Data Sandbox Follow Playing is the most natural way to learn. These are the artifacts in my sandbox playground.

Dimension Reduction with Principal Component Analysis

PCA is one of the most popular techniques for dimensionality reduction. If you have no idea what I mean by dimensionality reduction, check out part 1 of this topic. In this article, we’ll explore PCA with a more applied approach rather than mathematical and we’ll keep certain details in a blackbox for future discussions.
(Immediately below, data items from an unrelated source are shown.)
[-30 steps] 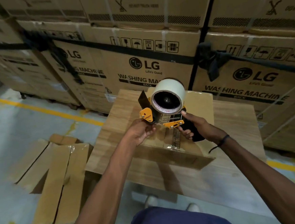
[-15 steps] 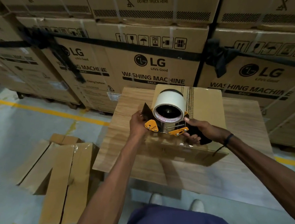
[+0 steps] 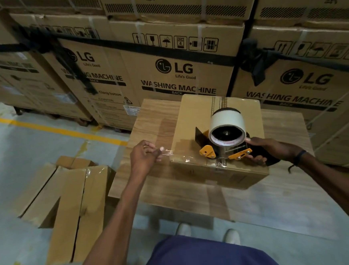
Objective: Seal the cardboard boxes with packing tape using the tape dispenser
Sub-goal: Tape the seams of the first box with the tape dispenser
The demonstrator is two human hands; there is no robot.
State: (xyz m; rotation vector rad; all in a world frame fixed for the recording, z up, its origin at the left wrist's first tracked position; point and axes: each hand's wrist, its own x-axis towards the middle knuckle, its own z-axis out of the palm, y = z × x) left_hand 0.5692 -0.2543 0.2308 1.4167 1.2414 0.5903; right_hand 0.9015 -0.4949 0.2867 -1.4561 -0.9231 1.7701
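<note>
Behind the table, stacked cartons (image 3: 177, 69): I read "LG", "Life's Good", "WASHING MACHINE" and "BACK" on the faces, "DO NOT TRUCK HERE" on the upper tier, plus a row of handling pictograms; one left-hand face shows "Clamp bottom". Black strapping runs across them.
Floor (image 3: 24, 148): grey concrete with a yellow painted line running past the stack.
Table (image 3: 154, 121): wood-grain top, and I see the task box standing on it.
Flattened boxes (image 3: 70, 203): brown cardboard lying on the floor left of the table, some with shiny tape on them.
Cardboard box (image 3: 191, 122): closed, sitting on the table just in front of me; a printed strip runs along its top seam at the far end, too small for me to read.
Tape dispenser (image 3: 223, 149): black body with orange parts, resting at the box's near top edge over the seam; the white tape roll (image 3: 227, 121) sits on top, with red print on its core that I cannot read.
Right hand (image 3: 268, 148): wrapped around the dispenser's black handle.
Left hand (image 3: 144, 157): off the box's left side, pinching the end of a clear tape strip (image 3: 177, 154) that stretches toward the dispenser.
</note>
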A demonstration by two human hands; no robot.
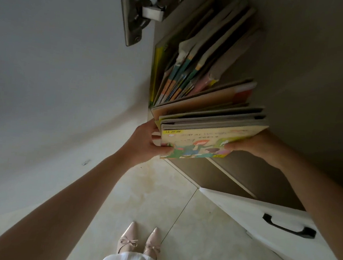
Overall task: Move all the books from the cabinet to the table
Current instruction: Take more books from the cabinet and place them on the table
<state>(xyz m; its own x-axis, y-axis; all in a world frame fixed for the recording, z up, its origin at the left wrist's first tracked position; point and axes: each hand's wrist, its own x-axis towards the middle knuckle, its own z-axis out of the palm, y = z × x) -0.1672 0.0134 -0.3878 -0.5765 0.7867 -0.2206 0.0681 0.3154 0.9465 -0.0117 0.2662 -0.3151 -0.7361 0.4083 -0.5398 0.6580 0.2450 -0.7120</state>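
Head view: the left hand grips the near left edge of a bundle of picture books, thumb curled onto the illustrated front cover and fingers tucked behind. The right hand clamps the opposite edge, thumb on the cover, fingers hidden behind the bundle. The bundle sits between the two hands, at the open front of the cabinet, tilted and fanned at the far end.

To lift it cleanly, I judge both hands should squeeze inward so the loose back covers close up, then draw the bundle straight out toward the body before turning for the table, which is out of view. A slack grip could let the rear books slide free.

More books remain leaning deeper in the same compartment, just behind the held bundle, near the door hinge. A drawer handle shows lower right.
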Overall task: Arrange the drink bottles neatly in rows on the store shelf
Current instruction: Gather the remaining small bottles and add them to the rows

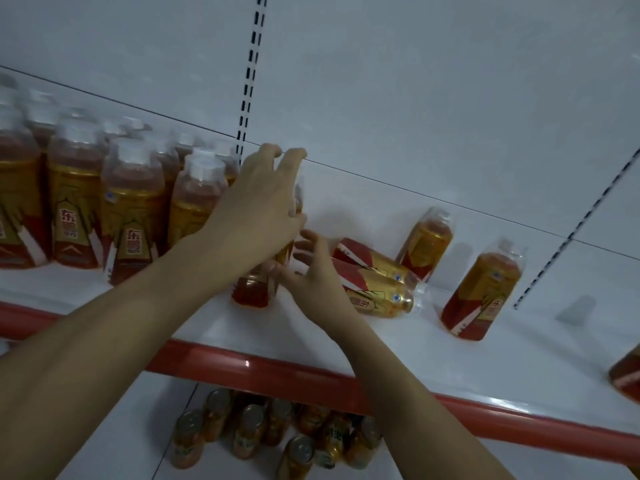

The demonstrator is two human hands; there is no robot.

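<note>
bottle (254,289) under left hand (256,216) fingers (294,161)

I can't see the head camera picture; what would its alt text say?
A person's left hand grips an upright drink bottle on a white store shelf, with the right hand open beside it. Neat rows of bottles stand to the left; two bottles lie toppled to the right.

Rowed bottles (131,209): upright, left, gold-red labels, white caps.
Middle bottle (254,289): upright, amber.
Fallen bottles (377,285): 2, right.
Shelf (450,358): white.
</note>
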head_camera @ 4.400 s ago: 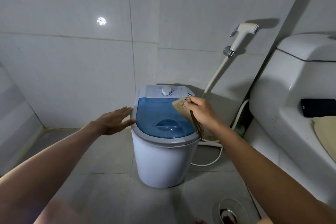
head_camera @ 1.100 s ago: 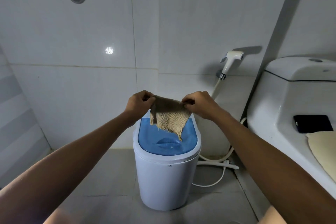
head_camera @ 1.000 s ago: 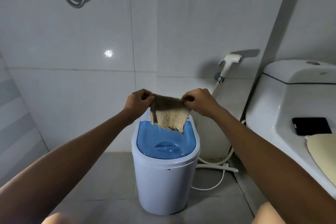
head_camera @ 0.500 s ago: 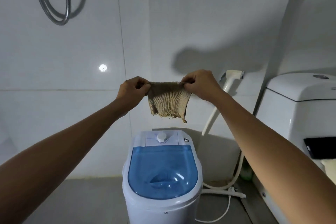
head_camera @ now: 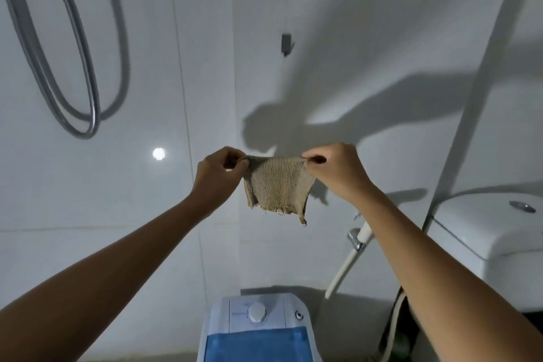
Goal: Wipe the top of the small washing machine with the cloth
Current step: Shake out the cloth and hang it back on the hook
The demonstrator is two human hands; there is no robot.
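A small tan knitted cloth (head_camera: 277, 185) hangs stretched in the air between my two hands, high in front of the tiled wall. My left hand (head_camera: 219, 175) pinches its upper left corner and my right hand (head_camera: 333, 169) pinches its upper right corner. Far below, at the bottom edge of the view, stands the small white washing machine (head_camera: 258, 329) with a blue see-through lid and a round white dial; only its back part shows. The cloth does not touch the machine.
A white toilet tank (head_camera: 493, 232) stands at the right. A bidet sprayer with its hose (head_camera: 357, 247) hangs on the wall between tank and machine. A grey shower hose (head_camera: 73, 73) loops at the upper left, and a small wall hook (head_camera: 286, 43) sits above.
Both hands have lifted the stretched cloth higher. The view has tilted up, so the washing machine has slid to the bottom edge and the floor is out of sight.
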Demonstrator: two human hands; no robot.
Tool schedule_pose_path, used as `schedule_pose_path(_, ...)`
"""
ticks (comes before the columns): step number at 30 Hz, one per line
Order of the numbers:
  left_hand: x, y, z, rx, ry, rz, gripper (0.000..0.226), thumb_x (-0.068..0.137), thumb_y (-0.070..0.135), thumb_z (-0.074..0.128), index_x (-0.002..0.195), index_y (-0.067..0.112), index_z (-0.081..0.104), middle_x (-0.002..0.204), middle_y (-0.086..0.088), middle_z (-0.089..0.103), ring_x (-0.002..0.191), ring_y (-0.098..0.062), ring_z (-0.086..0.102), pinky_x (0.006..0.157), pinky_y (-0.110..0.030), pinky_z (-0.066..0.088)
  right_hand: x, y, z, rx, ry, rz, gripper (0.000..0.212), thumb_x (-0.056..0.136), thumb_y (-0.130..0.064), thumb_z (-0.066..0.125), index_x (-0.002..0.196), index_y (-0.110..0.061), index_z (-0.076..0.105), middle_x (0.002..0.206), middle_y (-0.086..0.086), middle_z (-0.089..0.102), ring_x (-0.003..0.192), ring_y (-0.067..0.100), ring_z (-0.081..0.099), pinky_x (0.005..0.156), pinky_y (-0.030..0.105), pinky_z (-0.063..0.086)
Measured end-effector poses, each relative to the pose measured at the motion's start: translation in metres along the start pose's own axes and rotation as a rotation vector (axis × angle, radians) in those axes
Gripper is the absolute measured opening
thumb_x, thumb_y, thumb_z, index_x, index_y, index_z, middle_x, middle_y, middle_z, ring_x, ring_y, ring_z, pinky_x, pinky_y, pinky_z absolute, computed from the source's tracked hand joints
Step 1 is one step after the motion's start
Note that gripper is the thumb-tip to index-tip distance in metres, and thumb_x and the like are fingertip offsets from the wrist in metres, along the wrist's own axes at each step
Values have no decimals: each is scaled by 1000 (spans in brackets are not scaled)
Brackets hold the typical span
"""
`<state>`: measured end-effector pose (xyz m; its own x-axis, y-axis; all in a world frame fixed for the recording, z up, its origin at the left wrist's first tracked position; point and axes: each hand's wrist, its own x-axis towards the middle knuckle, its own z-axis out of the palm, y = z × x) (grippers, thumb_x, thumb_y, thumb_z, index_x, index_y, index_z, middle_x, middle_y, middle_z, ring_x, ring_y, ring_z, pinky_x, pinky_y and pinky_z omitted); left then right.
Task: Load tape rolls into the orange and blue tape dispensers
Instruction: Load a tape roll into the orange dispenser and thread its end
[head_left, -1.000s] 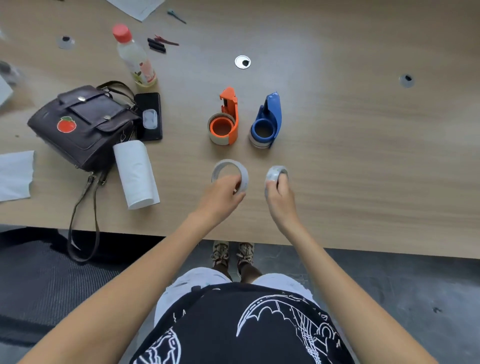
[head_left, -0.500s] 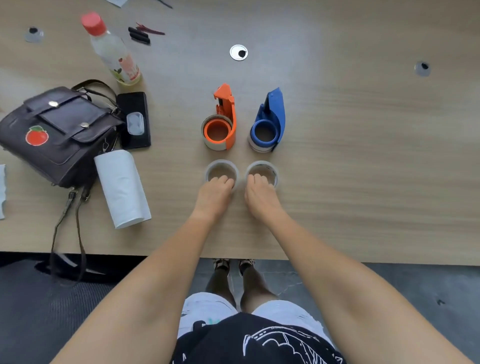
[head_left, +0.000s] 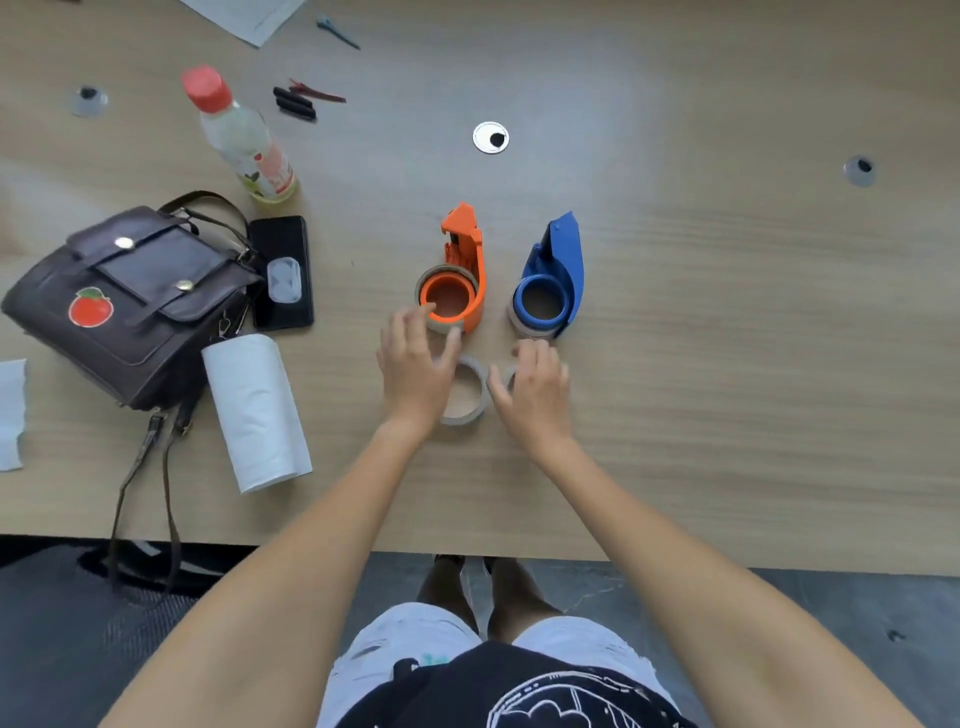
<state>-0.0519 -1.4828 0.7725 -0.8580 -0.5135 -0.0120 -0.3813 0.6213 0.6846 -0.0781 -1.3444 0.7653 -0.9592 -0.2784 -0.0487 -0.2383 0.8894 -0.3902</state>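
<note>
An orange tape dispenser (head_left: 460, 280) and a blue tape dispenser (head_left: 553, 283) lie side by side on the wooden table (head_left: 727, 364), each with a tape ring around its hub. Just in front of them, one clear tape roll (head_left: 470, 395) lies flat on the table. My left hand (head_left: 415, 374) hovers over the roll's left edge, fingers spread, its fingertips reaching the orange dispenser's ring. My right hand (head_left: 535, 395) is spread over a second clear roll (head_left: 510, 378), which is almost wholly hidden under it. Neither hand grips anything.
At the left are a dark handbag (head_left: 135, 296) with a strap hanging over the table edge, a black phone (head_left: 283, 273), a white paper roll (head_left: 257, 410) and a red-capped bottle (head_left: 241, 137). Small clips (head_left: 301, 101) lie farther back.
The two rolls, held up a second ago, were laid flat on the table. Both hands have since lifted off them and moved forward towards the dispensers with fingers spread.
</note>
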Motion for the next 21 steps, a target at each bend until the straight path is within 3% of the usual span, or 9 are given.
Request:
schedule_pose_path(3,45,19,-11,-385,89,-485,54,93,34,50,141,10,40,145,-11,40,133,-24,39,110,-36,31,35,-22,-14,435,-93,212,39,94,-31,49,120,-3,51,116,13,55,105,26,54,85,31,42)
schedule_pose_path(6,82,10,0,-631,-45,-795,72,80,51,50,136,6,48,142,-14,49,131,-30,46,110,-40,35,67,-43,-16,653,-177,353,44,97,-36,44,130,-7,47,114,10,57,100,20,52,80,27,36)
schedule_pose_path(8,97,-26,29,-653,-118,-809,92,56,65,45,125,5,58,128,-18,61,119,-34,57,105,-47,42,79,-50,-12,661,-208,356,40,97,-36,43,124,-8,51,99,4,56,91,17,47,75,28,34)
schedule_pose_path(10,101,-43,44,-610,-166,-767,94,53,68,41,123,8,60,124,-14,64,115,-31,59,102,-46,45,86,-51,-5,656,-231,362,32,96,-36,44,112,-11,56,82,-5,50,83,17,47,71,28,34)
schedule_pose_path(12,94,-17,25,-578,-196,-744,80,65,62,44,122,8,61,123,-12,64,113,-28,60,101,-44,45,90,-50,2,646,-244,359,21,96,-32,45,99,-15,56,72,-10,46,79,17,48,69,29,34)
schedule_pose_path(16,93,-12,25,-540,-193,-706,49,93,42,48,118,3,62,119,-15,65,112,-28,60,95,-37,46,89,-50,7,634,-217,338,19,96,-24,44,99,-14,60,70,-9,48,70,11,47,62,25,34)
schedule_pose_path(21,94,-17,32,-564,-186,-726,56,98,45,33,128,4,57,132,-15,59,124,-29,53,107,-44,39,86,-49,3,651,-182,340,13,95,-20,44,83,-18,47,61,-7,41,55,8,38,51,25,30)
What is PCA? PCA is an algorithm that transforms a dataset to lower dimensional dataset. The keyword here is transform which is different from feature selection that I’ve talked about in part 1. The difference being that features are not removed from the dataset but instead the dataset itself is transformed. Simple hypothetical example:

png

We have on the left the original dataset comprising of length, width, and height in centimetres. If we were to apply PCA to reduce this down to two dimensional dataset, we would get something like the right where we have two features, let say, Z1 and Z2. Z1 and Z2 is not produced from removing one of the features but instead all three features (L, W, H) are transformed and Z1 and Z2 does not represent the same measurements (cm) anymore.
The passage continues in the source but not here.